Chocolate has to be the most versatile ingredient used in baking. Aside from being delicious when eaten on its own, it’s used to make a never-ending list of some of your favorite desserts such as chocolate mousse, lava cake, brownies etc. Knowing how to cook with chocolate and figuring out how to manipulate its properties can be extremely useful in giving you a smooth, even consistency.
Ever had those times when you were new to baking and you found grainy, clumped bits of chocolate in what was supposed to be a fluffy, moist cake? That’s because you didn’t know how to cook the chocolate properly. Don’t worry though, by the end of this article you would know all about using chocolate in baking. From tempering, melting to bringing out their flavour, we got you covered.
Normal chocolate vs baking chocolate
Baking chocolate is also known as unsweetened or bitter chocolate and is basically solidified chocolate liquor. In the US, there is between 50 and 58% chocolate liquor in baking chocolate.
The chocolate you find in stores that are ready to eat, is baking chocolate with added sugar, lecithin and vanilla. This is known as sweet or semisweet chocolate, depending on its sugar content and contain around 15% chocolate liquor. Also note that semisweet and bittersweet chocolate can be used interchangeably in recipes.
Cooking chocolate can come in various forms, from bittersweet chocolate bars to sugar free chocolate chips. If your recipe doesn’t call for sweet or semisweet chocolate, it is better to use pure baking chocolate which is sugar free.
1. Melting Chocolate
When it comes to melting chocolate, pay attention to temperature. If you allow the chocolate to boil, it will burn. The best way to melt chocolate is to use the double boiler method:
- Heat a pot of water to just below boiling point.
- Place the cooking chocolate in a mixing bowl on top of the pan (don’t let it touch the water).
- Stir consistently with a wooden spoon or spatula
Alternatively, you can also microwave the chocolate. Place the chocolate in a microwaveable bowl and microwave in thirty second intervals, stirring between each one. Repeat until there are no bits left.
2. Tempering chocolate
Tempering chocolate involves turning melted chocolate into smooth solidified chocolate. It is often used to make delicate chocolate confectionery like chocolate coated fruit. Though tempering sounds simple enough, there are some precise instructions:
- Melt of the chocolate you need
- Bring the temperature up to 45-50C using a digital thermometer. Remove from the stove as soon as the temperature is reached.

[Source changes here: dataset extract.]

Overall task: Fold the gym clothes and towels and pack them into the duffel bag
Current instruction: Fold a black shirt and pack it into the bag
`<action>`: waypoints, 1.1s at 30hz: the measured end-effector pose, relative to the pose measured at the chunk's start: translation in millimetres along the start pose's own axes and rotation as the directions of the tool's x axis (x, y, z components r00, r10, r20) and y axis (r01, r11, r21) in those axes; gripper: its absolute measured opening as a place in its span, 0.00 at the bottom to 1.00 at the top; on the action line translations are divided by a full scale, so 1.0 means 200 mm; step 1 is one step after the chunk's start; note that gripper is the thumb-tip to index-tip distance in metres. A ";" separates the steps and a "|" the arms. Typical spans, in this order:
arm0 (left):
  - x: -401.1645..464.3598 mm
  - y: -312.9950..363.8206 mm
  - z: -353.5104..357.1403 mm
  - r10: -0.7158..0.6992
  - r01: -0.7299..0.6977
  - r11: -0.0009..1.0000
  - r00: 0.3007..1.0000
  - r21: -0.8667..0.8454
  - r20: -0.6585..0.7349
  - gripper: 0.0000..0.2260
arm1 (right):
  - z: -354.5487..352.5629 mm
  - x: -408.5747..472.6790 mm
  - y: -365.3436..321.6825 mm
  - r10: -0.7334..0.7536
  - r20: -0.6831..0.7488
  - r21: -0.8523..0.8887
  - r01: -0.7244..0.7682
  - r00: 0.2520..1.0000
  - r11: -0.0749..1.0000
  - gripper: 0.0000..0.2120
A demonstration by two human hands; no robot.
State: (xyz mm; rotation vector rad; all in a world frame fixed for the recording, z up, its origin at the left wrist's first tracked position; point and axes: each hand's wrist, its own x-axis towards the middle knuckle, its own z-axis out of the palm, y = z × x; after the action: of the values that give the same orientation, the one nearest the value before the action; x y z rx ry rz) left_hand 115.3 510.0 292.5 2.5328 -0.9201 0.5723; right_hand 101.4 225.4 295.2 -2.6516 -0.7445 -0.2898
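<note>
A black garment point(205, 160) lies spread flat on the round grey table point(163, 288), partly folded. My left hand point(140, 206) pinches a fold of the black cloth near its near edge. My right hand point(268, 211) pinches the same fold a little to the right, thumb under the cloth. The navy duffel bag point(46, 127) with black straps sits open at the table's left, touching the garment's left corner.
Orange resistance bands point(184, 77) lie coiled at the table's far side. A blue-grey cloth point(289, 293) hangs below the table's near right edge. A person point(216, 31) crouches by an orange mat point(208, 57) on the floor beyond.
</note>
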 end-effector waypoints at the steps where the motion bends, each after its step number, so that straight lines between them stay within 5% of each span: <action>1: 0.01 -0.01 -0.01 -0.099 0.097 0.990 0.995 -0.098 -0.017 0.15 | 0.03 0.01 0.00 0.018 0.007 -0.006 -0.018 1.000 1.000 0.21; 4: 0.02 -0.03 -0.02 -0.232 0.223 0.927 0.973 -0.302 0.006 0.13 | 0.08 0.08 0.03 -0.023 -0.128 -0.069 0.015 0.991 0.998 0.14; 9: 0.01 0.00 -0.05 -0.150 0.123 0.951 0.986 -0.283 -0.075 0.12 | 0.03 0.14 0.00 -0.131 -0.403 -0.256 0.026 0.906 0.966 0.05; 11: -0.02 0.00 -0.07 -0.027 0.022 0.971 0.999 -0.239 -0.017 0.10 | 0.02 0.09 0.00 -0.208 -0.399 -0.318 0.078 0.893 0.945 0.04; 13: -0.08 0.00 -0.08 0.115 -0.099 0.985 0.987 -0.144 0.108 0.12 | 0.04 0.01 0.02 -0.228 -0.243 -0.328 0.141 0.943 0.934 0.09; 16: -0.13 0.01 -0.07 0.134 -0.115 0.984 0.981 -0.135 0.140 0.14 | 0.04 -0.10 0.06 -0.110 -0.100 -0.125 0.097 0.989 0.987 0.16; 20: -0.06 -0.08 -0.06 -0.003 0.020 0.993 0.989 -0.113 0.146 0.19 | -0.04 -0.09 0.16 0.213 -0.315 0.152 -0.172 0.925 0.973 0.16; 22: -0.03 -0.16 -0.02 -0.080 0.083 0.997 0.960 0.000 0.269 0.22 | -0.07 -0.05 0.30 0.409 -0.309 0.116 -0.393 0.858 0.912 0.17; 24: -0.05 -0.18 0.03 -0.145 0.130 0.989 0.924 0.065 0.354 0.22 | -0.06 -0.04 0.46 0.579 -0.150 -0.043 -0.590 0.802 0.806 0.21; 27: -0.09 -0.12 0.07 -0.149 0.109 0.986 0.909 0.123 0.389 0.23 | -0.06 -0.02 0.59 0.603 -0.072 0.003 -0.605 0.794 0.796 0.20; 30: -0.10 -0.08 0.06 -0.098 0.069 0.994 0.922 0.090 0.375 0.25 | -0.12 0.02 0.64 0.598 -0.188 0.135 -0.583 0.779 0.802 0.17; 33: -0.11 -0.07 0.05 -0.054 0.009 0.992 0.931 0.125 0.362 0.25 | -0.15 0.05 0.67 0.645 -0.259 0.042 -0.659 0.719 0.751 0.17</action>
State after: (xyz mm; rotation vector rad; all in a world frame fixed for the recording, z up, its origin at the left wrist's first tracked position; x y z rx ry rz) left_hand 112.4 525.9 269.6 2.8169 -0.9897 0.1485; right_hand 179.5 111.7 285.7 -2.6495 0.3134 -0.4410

- Add the remaining quarter of the chocolate and bring down the temperature to 27C.
This new chocolate should harden quickly and have a smooth consistency.
3. Cutting Chocolate
Cutting big chunks of baking chocolate is best achieved by using a serrated knife.
Other tips on handling chocolate during baking:
- Add shortening to the chocolate prior to melting to get a smoother consistency. This works best for coatings for things like fruit where it achieves a more even coating. Add half a teaspoon of shortening to every ounce of chocolate.
- Chocolate starts to melt at around 27C and fully melts by around 45-50C. Higher temperatures can burn the chocolate
- Cacao percentage affects the way chocolate melts and cools. For savoury chocolate dishes, use chocolate with cacao content of 65% and above.
- It’s easier to use cooking chocolate bars than chips. Chips don’t melt as smoothly since they’re designed to hold onto their shape.
When you’re working with chocolate in baking, it is important to know the various properties of chocolate and how they affect chocolate behavior during heating. In a nutshell, don’t use temperatures above 50C as the chocolate might burn. Also, pay close attention to specific temperatures and instructions for processes like tempering to give you the smoothest result.